What is needed
Provide an exact copy of the data, excluding the images.

....

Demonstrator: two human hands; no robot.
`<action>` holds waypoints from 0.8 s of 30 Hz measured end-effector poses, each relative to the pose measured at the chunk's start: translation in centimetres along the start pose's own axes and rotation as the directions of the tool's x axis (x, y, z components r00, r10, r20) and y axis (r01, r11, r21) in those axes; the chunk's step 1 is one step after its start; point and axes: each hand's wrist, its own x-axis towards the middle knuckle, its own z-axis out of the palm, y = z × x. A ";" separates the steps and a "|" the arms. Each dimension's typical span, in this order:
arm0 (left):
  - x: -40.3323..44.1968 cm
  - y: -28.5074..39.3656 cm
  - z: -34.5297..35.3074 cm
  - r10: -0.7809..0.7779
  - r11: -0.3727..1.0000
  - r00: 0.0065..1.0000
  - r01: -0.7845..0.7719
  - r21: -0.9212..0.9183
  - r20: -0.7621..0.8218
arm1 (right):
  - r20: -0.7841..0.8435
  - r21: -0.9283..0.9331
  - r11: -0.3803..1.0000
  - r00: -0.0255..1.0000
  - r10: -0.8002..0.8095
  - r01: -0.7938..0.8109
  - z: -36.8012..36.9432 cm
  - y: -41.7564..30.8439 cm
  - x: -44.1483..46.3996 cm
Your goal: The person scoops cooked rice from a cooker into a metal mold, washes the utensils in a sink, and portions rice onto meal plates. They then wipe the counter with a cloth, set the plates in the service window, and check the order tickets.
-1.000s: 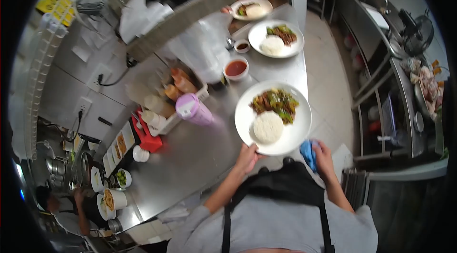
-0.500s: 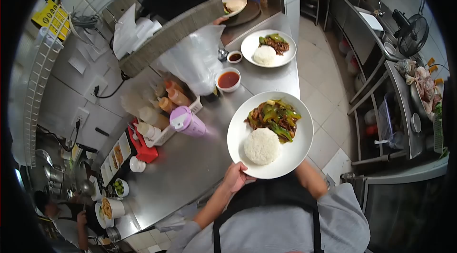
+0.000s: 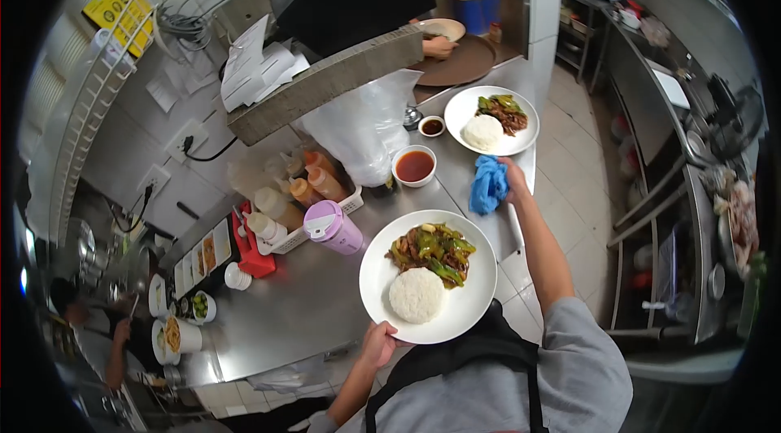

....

Result of the task
Demonstrator: two human hands; no robot.
`<action>` holds waypoints from 0.8 s of 30 Hz measured end-effector poses, each relative to the pose measured at the chunk's start: translation in centimetres along the start pose's own axes and rotation as the directions of the tool's x axis (x, y, z components r00, r10, r20) and y axis (r01, r11, r21) in those axes; the chunk's step 1 is one step after its start; point and axes: each hand's wrist, its own x-axis towards the middle knuckle, its own z-axis out of the palm, y = z × x. A ";" separates the steps and a "|" the arms. Each dimension's typical span, in this order:
arm0 (left):
  - x: -40.3323..44.1968 cm
  - y: -28.5074..39.3656 cm
  - z: -34.5297..35.3074 cm
  - r10: -0.7809..0.7779
  - r11: -0.3727..1.0000
  - r00: 0.0065..1.0000
  - r01: -0.7845..0.7719
  - r21: -0.9212..0.9183
  - r20: -0.7621..0.8218
arm1 (right):
  - r20: -0.7841..0.8435
  - r21: -0.9283..0.9331
  - r11: -0.3803..1.0000
  - r00: -0.0255..1.0000
  - r10: -0.8002..0.8095
  - r01: -0.7938..0.8109
  - z: -36.8012..36.9432 cm
  - y: -41.7564..30.8439 cm
  - x: -44.1483..46.3996 cm
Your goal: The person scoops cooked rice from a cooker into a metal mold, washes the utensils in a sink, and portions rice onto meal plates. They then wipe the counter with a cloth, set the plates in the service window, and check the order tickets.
-1.000s: 
-0.500s: 
+0.000s: 

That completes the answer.